Serbia needs to cooperate fully with EULEX, the EU's rule of law mission in Kosovo; engage on practical humanitarian issues, such as property rights, return of displaced people, and employment issues; end its unregulated, non-transparent funding of Serb parallel institutions in Kosovo; remove the Kosovo Serb hardliners who are organizing violent protests; and end its embargo on Kosovo's exports.

Kosovo leaders have taken the high road and largely ignored the seemingly endless provocations lobbed their way by successive regimes in Serbia: violence in Kosovo's north sanctioned by Belgrade, the destruction of customs operations on the border with Serbia, Serbian support for parallel governing institutions and parallel elections, the continuing refusal of Belgrade to permit Kosovo Serb participation in multi-ethnic municipal administrations or in Kosovo's police and security forces, a Serbian trade embargo on Kosovo's exports, the insistence on raising a case against Kosovo's declaration of independence in the International Court of Justice, and efforts by Belgrade to target prominent Kosovo figures for prosecution in Serbia and extradition from any Western country where they may travel. Though the pro-Western government of Serbian President Boris Tadic was an improvement on its predecessor in many ways, the general parameters of Serbia's Kosovo policy remained unchanged under the single-minded focus of Foreign Minister Vuk Jeremic and his Foreign Ministry cohort.

Land SwapBy 2018 the two countries were led by former enemies: Aleksandar Vucic was the Serbian information minister during the Kosovo War, while Hashim Thaci was the leading warlord of the Kosovo-Albanian militia UCK. Shpetim Gashi of the Council for Inclusive Governance in Pristina said "... they are the products of a conflict and remain in power because of this conflict. They create a conflict in the morning, in order to have something to resolve in the afternoon".

The sanctity of state borders is a jewel in the crown of European state law. Serbia and Kosovo are gearing to redefine their borders amicably between themselves.
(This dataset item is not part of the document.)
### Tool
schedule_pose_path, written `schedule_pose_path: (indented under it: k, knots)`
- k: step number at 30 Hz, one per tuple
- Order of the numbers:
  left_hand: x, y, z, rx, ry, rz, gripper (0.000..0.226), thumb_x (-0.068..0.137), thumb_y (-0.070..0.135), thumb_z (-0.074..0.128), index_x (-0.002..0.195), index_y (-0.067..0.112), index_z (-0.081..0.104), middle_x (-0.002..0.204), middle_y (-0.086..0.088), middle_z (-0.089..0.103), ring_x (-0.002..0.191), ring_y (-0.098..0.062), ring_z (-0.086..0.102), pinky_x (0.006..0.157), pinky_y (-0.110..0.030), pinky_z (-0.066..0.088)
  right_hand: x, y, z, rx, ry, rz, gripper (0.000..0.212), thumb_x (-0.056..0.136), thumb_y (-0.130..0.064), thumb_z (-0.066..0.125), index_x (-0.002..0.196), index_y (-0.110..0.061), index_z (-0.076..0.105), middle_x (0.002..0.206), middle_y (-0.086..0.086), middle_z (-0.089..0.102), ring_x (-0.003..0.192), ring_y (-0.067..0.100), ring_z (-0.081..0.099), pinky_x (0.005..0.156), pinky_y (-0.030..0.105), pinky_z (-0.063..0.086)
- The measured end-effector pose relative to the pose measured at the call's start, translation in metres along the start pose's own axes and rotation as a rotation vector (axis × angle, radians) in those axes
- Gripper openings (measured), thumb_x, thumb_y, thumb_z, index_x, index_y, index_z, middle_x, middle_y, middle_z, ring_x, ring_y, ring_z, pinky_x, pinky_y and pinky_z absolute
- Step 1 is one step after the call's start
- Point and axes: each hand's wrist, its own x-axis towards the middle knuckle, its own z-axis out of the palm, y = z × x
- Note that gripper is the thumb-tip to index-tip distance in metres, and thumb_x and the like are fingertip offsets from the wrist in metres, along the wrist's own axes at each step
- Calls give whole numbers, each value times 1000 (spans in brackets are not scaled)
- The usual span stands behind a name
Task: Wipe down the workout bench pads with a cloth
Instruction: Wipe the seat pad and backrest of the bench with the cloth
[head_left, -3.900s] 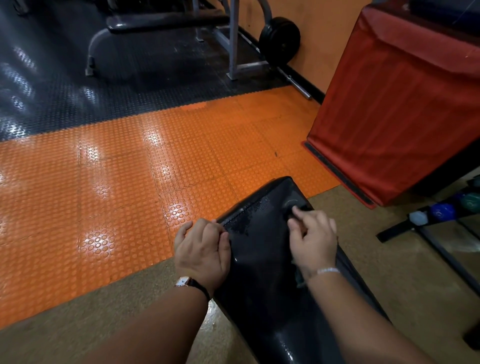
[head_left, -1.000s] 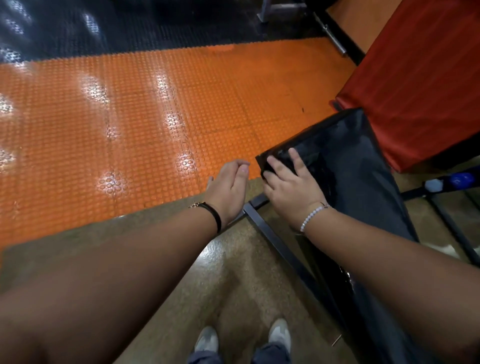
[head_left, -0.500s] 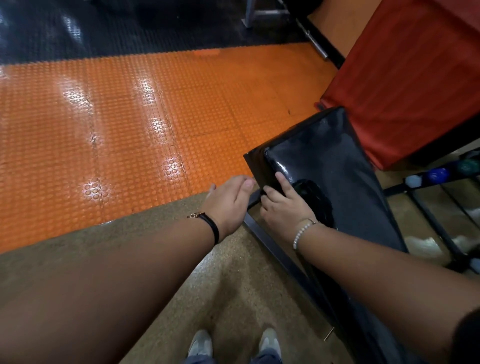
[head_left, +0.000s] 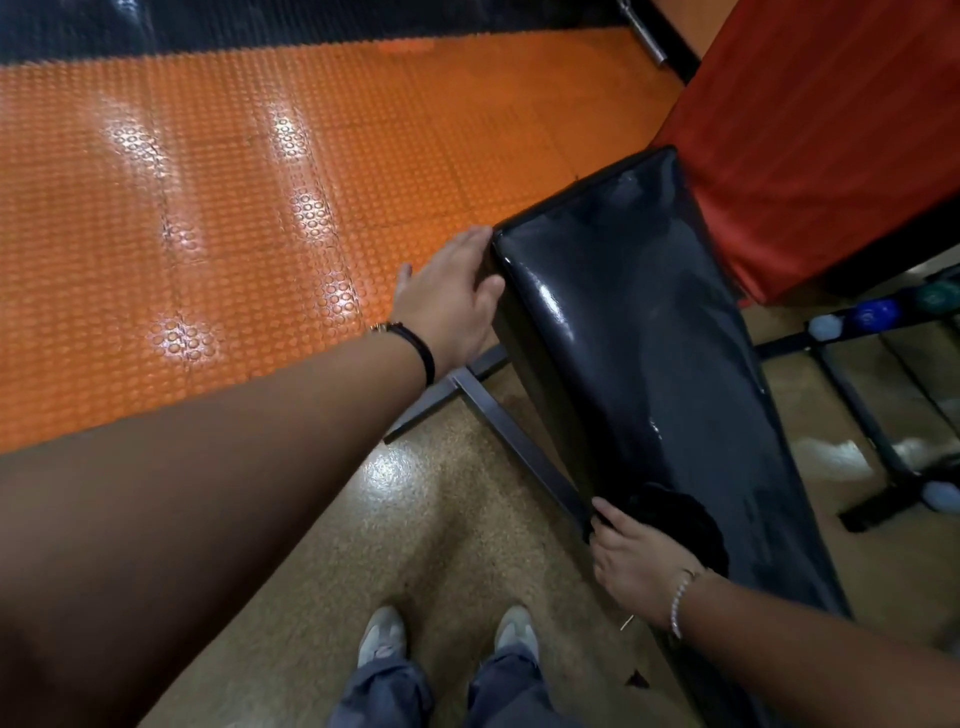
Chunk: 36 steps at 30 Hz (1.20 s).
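Observation:
A glossy black bench pad (head_left: 639, 332) runs from the upper middle down to the lower right, wet sheen on its top. My left hand (head_left: 452, 299) grips its far left corner, thumb on the edge. My right hand (head_left: 631, 564) presses a dark cloth (head_left: 680, 519) against the pad's near left edge, fingers curled on the cloth. The cloth is almost the same colour as the pad.
The grey steel bench frame (head_left: 498, 410) sits under the pad on a speckled tan floor (head_left: 363, 545). Orange studded matting (head_left: 208, 208) lies to the left. A red covered block (head_left: 810, 130) stands right of the pad. A dumbbell rack (head_left: 872, 317) is far right. My shoes (head_left: 382, 636) are below.
My right hand has slid the cloth along the pad's left edge from the far corner toward me. My left hand has moved up onto the pad's far corner.

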Motion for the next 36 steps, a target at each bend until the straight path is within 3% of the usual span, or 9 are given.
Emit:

On 04 August 2018, Kosovo's President Hashim Thaci said "Kosovo's border with Serbia needs to be redefined, or corrected," in an interview with VOA's Albanian Service. "In the process of our future dialogue with Belgrade, we will work together with the international community to define the Kosovo-Serbia border," he said. "I want to emphasize that Kosovo will not be divided; I want to forcefully stress it. Belgrade cannot bring to the table the division of Kosovo, a thing that they have asked for in the past."

Serbian President Aleksandar Vucic said in early August that he favored having Kosovo partitioned along ethnic lines as a means of avoiding further conflicts. Vucic's plan had been supported by the heads of Kosovo's 10 Serb-majority municipalities but criticized by the Serbian opposition.

Pristina could be given the Presovo Valley, a predominantly Albanian area in southern Serbia. In return, Serbia would claim northern Kosovo, home to almost 45,000 Serbs. But the ethnic makeup of the population is not the only factor at play in the territory swap. It is also about resources and cultural monuments. Economic interests motivate both sides, but the presumable loss of Orthodox churches and monasteries also fuels nationalistic sentiment among Serbs. Kosovo with its legendary battleground, the Kosovo field is regarded as the "cradle of Serbian culture."

The partition has also been opposed by the United Kingdom and Germany, with German Chancellor Angela Merkel rejecting any changes to borders in the Balkans. The European Union, in particular the United Kingdom and Germany, could eventually accept the partition of Kosovo as a last-resort solution to the conflict if Belgrade and Pristina agree to it, Serbian Foreign Minister Ivica Dacic said on 19 September 2018. "The United Kingdom and Germany advocate for the inviolability of borders, but if an agreement is reached and if it becomes the only possible solution, I have no doubt that it [the deal] will be accepted. And the great EU, which mediates the [Pristina-Belgrade] dialogue, will accept it," Dacic said.